Change Detection of Amazonian Alluvial Gold Mining Using Deep Learning and Sentinel-2 Imagery

Abstract

Monitoring changes within the land surface and open water bodies is critical for natural resource management, conservation, and environmental policy. While the use of satellite imagery for these purposes is common, fine-scale change detection can be a technical challenge. Difficulties arise from variable atmospheric conditions and the problem of assigning pixels to individual objects. We examined the degree to which two machine learning approaches can better characterize change detection in the context of a current conservation challenge, artisanal small-scale gold mining (ASGM). We obtained Sentinel-2 imagery and consulted with domain experts to construct an open-source labeled land-cover change dataset. The focus of this dataset is the Madre de Dios (MDD) region in Peru, a hotspot of ASGM activity. We also generated datasets of active ASGM areas in other countries (Venezuela, Indonesia, and Myanmar) for out-of-sample testing. With these labeled data, we utilized a supervised (E-ReCNN) and semi-supervised (SVM-STV) approach to study binary and multi-class change within mining ponds in the MDD region. Additionally, we tested how the inclusion of multiple channels, histogram matching, and La*b* color metrics improved the performance of the models and reduced the influence of atmospheric effects. Empirical results show that the supervised E-ReCNN method on 6-Channel histogram-matched images generated the most accurate detection of change not only in the focal region (Kappa: 0.92 (± 0.04), Jaccard: 0.88 (± 0.07), F1: 0.88 (± 0.05)) but also in the out-of-sample prediction regions (Kappa: 0.90 (± 0.03), Jaccard: 0.84 (± 0.04), and F1: 0.77 (± 0.04)).
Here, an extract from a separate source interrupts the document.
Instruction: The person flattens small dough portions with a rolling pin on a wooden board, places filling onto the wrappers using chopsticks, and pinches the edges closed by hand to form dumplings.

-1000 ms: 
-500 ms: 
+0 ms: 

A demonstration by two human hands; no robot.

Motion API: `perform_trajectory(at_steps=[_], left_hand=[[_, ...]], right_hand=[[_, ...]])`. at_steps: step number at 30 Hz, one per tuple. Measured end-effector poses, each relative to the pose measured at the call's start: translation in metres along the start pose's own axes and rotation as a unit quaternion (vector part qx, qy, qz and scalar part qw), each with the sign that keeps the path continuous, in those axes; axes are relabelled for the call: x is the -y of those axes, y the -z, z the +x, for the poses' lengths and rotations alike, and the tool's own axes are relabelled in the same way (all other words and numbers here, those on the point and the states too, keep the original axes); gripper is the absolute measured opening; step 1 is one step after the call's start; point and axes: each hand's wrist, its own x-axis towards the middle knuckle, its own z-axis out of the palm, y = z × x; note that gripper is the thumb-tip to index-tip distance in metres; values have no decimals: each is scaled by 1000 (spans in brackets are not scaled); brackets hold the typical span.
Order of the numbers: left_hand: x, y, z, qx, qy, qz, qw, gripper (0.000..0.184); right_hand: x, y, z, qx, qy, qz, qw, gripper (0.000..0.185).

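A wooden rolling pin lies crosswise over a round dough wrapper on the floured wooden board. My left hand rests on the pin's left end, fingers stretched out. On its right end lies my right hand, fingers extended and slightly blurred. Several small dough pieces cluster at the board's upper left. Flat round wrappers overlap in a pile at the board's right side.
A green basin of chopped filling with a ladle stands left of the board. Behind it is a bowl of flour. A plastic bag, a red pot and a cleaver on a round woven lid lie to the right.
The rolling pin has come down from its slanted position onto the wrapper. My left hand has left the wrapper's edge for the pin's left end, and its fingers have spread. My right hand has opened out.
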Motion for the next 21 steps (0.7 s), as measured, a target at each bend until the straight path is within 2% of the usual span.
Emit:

While semi-supervised methods did not perform as accurately on 6- or 10-channel imagery, histogram matching and the inclusion of La*b* metrics generated accurate results with low memory and resource costs. These results show that E-ReCNN is capable of accurately detecting specific and object-oriented environmental changes related to ASGM. E-ReCNN is scalable to areas outside the focal area and is a method of change detection that can be extended to other forms of land-use modification.